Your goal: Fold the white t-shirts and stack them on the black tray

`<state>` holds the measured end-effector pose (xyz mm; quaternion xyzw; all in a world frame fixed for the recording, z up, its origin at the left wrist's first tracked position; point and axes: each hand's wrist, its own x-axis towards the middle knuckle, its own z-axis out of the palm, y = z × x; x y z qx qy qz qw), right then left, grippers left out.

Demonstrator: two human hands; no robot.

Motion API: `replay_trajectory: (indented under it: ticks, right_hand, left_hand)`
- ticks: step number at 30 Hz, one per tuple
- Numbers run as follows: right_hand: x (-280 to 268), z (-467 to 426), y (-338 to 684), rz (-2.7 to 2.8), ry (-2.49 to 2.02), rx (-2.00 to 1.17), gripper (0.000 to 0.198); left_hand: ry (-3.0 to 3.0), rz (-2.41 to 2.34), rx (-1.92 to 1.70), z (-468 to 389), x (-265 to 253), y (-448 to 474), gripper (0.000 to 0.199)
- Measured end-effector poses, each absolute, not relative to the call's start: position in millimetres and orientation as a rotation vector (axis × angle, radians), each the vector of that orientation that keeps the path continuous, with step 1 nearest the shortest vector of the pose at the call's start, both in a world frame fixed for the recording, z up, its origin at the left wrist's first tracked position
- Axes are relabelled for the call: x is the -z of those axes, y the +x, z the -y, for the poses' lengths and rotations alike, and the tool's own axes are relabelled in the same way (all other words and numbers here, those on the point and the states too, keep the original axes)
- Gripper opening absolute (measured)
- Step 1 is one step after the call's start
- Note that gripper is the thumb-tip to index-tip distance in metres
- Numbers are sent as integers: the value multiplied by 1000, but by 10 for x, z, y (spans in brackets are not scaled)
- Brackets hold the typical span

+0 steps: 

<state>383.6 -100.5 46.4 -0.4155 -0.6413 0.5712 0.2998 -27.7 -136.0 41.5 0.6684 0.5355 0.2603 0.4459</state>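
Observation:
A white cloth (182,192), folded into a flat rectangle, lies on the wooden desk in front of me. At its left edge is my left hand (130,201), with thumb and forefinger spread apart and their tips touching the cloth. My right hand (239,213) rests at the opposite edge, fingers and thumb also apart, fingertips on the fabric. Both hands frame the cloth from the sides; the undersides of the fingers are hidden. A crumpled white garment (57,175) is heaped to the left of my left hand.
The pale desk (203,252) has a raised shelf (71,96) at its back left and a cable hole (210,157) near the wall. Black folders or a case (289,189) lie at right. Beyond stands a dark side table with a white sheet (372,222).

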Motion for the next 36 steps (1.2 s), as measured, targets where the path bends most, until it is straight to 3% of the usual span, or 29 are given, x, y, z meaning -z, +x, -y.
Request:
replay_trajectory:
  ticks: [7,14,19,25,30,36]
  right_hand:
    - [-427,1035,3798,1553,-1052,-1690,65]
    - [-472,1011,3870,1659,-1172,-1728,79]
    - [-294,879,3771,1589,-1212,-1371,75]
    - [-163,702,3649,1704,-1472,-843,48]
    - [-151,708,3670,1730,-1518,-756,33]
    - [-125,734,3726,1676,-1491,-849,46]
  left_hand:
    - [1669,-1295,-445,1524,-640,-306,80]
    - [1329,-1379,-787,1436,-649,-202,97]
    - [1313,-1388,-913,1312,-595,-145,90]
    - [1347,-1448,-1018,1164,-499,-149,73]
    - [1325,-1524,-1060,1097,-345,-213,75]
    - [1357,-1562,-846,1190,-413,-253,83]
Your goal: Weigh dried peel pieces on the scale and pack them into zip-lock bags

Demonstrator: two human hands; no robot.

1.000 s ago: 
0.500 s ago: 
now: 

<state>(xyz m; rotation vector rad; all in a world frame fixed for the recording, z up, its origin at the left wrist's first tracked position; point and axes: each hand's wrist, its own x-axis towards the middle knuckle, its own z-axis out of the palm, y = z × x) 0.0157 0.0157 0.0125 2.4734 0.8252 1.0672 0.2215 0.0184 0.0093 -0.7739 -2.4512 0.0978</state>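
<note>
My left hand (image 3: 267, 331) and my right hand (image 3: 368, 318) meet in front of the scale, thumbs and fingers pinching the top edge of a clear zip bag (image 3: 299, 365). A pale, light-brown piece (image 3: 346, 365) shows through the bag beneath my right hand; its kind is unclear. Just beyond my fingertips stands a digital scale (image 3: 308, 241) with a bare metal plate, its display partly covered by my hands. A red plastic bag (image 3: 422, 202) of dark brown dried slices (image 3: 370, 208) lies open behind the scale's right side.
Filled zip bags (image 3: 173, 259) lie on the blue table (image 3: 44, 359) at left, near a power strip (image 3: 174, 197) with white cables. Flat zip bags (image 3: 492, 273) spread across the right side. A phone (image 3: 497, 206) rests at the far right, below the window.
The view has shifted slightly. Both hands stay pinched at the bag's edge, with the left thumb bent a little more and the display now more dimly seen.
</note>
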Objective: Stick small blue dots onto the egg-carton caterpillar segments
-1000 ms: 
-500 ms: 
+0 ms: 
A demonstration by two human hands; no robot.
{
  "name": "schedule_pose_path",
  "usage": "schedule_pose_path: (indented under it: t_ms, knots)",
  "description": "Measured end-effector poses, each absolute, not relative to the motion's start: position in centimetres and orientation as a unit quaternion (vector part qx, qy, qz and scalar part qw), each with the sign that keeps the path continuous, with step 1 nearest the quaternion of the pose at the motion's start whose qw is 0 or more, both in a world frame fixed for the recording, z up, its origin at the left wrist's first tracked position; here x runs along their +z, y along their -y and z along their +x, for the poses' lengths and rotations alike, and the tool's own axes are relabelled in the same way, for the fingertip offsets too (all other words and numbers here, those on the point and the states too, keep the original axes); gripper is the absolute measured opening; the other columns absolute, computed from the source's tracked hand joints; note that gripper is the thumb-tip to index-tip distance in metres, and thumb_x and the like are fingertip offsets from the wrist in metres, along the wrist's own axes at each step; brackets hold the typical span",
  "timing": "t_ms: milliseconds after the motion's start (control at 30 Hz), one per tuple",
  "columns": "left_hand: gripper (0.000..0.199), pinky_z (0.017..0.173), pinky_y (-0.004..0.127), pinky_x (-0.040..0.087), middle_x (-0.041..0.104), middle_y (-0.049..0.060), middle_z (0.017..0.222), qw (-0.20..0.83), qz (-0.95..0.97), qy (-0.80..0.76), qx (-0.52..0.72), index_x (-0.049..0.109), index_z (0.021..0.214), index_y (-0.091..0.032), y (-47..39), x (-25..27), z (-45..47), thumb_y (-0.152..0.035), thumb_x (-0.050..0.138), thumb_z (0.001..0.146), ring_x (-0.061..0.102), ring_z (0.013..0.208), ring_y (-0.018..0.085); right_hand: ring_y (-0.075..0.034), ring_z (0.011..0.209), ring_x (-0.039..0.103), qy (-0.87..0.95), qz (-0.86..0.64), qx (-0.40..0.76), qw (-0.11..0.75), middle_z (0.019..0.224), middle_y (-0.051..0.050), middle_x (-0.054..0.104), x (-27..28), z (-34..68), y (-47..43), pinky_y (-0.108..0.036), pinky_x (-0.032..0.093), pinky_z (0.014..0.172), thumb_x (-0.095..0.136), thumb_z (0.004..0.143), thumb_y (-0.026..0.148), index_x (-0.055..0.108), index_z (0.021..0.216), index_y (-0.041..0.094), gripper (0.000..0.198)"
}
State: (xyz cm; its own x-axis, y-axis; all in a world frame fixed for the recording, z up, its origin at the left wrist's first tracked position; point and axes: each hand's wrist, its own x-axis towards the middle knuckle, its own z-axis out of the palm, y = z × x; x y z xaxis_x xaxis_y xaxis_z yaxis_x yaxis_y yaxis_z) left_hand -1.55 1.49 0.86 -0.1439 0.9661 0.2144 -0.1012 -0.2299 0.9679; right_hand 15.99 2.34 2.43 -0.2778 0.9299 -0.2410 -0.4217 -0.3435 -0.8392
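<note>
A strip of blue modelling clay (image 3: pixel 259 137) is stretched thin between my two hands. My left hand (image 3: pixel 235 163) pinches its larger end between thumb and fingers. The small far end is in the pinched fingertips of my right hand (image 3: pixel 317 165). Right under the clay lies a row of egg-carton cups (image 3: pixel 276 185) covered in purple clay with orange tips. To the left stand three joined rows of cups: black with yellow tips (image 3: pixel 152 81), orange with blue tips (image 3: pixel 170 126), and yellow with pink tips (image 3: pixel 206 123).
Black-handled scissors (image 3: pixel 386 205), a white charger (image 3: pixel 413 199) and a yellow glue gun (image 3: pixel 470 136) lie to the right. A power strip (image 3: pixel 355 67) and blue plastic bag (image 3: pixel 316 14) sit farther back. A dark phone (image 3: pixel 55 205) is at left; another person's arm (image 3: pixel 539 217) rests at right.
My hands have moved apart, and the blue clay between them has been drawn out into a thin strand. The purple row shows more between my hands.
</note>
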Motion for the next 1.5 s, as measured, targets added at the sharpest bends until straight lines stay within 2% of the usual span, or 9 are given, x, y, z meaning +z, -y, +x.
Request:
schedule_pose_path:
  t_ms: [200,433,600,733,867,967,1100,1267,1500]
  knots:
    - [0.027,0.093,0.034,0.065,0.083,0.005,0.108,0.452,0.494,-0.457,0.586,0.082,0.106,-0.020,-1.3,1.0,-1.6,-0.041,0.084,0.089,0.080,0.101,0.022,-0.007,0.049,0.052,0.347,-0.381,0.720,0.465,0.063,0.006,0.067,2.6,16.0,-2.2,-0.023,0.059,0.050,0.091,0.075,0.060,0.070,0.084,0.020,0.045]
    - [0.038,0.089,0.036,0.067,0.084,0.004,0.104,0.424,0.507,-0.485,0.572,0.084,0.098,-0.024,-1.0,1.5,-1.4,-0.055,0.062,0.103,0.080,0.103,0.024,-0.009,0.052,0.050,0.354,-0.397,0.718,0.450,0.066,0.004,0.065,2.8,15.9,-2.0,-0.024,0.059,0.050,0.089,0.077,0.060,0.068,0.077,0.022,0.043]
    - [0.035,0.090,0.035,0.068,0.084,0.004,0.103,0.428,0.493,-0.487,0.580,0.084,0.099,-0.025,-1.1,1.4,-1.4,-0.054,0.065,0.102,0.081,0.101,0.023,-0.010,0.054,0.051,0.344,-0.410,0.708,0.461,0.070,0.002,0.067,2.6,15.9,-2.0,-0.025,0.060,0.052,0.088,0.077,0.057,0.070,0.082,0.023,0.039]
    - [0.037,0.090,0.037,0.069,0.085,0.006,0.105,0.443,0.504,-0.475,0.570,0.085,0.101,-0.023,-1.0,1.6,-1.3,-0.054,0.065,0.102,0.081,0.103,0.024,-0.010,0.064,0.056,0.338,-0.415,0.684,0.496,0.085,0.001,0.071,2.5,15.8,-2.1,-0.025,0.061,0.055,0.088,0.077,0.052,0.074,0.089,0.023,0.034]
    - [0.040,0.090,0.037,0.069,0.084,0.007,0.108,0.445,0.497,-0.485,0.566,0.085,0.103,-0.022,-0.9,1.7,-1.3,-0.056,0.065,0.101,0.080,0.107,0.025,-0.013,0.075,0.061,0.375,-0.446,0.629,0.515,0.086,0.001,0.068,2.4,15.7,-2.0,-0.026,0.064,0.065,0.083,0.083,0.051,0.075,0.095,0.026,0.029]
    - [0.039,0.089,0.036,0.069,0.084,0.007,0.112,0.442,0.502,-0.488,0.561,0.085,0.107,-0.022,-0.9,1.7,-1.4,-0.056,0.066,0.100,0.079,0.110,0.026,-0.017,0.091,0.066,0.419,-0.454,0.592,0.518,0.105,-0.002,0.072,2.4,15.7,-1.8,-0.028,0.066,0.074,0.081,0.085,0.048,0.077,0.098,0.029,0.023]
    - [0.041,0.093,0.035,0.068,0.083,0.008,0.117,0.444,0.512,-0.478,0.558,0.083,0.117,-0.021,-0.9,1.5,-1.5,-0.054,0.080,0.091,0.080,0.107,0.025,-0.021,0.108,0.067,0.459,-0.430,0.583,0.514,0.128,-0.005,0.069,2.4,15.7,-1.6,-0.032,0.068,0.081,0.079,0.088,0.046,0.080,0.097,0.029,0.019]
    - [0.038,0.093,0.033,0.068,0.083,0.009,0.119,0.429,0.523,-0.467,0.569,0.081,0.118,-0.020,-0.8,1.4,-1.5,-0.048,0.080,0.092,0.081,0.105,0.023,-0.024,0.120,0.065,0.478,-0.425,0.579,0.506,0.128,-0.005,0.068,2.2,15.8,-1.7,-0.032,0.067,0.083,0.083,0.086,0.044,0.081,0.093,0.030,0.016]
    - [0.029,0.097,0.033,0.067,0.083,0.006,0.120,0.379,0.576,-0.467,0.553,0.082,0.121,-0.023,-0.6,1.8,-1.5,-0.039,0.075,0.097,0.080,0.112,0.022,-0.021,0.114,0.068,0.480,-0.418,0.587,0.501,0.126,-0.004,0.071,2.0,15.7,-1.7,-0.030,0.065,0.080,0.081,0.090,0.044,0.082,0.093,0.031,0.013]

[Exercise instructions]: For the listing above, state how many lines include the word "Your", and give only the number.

[Response box]: 2